Periodic Reporting for period 1 - CloudButton (Serverless Data Analytics Platform)
Reporting period: 2019-01-01 to 2020-06-30
Serverless computing offers new opportunities for extreme-scale analytics, by allowing to run embarrassingly parallel computations with an extraordinary simplicity and an unlimited scalability thanks to the automated management of the cloud resources. Leveraging this, our novel programming abstractions and tools will considerably simplify the deployment of data analytics code to the cloud. The main objective of the project is then to create CloudButton: a Serverless Data Analytics Platform. In order to achieve this ambitious objective, the project defines the following goals:
- Create a High Performance Serverless Compute Engine for Big Data. This is the foundational technology for the CloudButton platform that must overcome the current limitations of existing serverless platforms. In particular, it includes extensions to i) support stateful and highly performant execution of serverless tasks, ii) optimized elasticity and operations management of functions thanks to new locality aware scheduling algorithms, iii) efficient QoS management of containers that host serverless functions, and iv) a Serverless Execution Framework supporting typical dataflow models.

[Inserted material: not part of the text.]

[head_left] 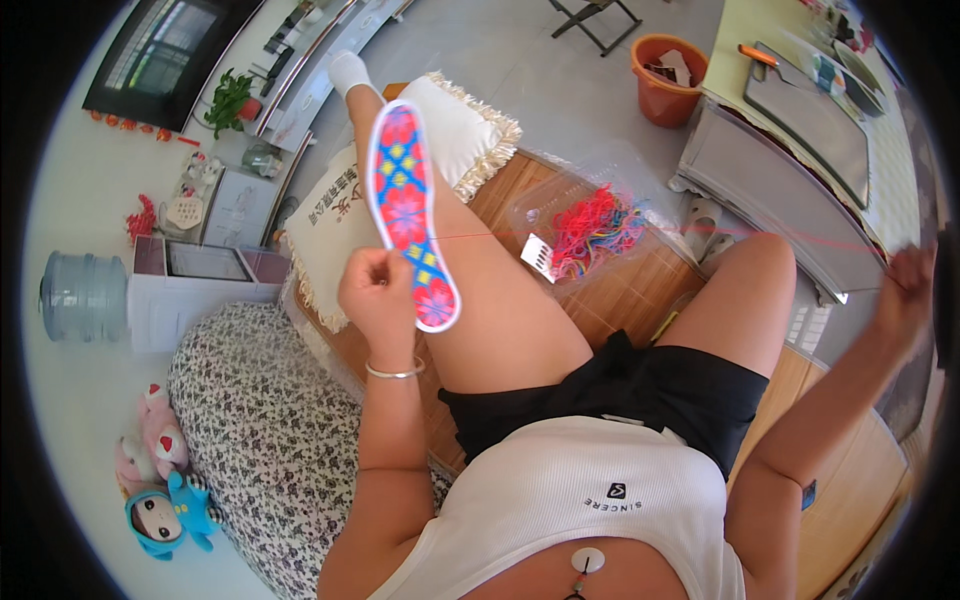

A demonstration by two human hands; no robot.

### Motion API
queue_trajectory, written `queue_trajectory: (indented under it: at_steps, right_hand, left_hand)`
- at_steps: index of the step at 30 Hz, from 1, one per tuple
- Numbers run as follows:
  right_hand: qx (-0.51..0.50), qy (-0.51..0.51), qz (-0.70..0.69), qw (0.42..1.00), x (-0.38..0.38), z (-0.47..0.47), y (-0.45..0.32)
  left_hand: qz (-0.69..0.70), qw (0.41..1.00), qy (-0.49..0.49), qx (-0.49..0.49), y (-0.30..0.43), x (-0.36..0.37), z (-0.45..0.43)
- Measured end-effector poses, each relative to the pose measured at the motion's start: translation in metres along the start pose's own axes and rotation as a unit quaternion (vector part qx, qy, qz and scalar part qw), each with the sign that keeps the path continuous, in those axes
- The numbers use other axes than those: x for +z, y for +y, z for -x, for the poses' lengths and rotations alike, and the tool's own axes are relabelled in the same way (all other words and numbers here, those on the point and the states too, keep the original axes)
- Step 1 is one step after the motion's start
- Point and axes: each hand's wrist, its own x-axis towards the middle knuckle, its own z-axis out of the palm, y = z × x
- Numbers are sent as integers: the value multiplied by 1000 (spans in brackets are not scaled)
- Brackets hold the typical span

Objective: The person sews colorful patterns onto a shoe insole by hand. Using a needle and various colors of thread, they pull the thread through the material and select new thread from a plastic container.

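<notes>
My left hand grips the edge of an embroidered shoe insole, patterned in pink, blue and yellow with a white rim, held up above my thigh. From the insole a red thread stretches across to the far right. There my right hand, slightly blurred, is raised with its fingers closed at the thread's end; whether a needle is in them cannot be seen. Between my legs, a tangle of coloured embroidery threads lies in a clear plastic tray, with a white card beside it.
White fringed cushions lie under and beside my outstretched leg on a wooden surface. An orange waste bin stands ahead on the tiled floor. At the right, a table bears a tray and an orange-handled tool. A floral-covered seat is at the left.
</notes>
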Motion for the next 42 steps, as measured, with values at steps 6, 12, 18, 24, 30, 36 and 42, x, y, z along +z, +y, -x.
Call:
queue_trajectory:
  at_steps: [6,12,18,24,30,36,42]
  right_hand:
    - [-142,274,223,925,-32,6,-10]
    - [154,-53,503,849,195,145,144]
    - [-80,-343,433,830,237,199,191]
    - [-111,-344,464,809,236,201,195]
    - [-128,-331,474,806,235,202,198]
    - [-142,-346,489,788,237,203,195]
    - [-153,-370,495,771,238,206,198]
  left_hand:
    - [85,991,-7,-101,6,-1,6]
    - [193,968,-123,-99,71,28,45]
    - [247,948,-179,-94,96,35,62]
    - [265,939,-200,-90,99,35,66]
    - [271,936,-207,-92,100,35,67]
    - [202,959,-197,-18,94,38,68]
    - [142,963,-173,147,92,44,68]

- Support for Mutable Shared Data in Serverless Computing. To simplify the transitioning from sequential to (massively-)parallel code, we will design a new middleware that allows to quickly spawn and share mutable data structures in a serverless computing platform. Our Mutable Shared Data middleware will i) offer an easy-to-use programming framework to add state to serverless computing, ii) provide dynamic data replication and tunable consistency to match the performance requirements of serverless data analytics, and iii) integrate this framework to an in-memory data grid for performance.
- Design novel Serverless Cloud Programming Abstractions: To provide a new programming model for serverless cloud infrastructures that can express a wide range of existing data-intensive applications with minimal changes. The programming model should at the same time, i) preserve the benefits of a serverless execution model in terms of resource efficiency, performance, scalability and fault tolerance, ii) explicit support for stateful functions in applications, while offering guarantees with respect to the consistency and durability of the state.
The main results produced during this reporting period can be summarized as follows:
- Development of PyWren for IBM Cloud: https://github.com/pywren/pywren-ibm-cloud
- Development of new Serverless APIs that support the interception of standard Python libraries: https://github.com/cloudbutton/cloudbutton
- Design and implementation of a serverless orchestration layer over Knative: https://github.com/triggerflow/triggerflow
- Design and implementation of Crucial: a Java Serverless Toolkit that provides a serverless executor and shared mutable state and synchronization primitives: https://github.com/crucial-project
- Extension of Infinispan data store to improve its scalability and provide interconnection with CloudButton toolkit.
- Porting of existing C++ HPC applications using MPI and OpenMP with Faasm.
- Design and implementation of Python multiprocessing library over IBM PyWren.
- Porting of scikitlearn over multiprocessing library.
The results achieved during the first part of the project have been published in top academic conferences like ACM/IFIP Middleware'19, USENIX ATC'20, and ACM DEBS'20. Moreover, project outcomes have been presented at important events like Strata Data NY, and invited talks at Intel Labs and IBM Watson Research.
The project has established KPIs to evaluate serverless data analytics technologies around simplicity/productivity, cost/performance, and scalability. Use cases are being evaluated according to these KPIs.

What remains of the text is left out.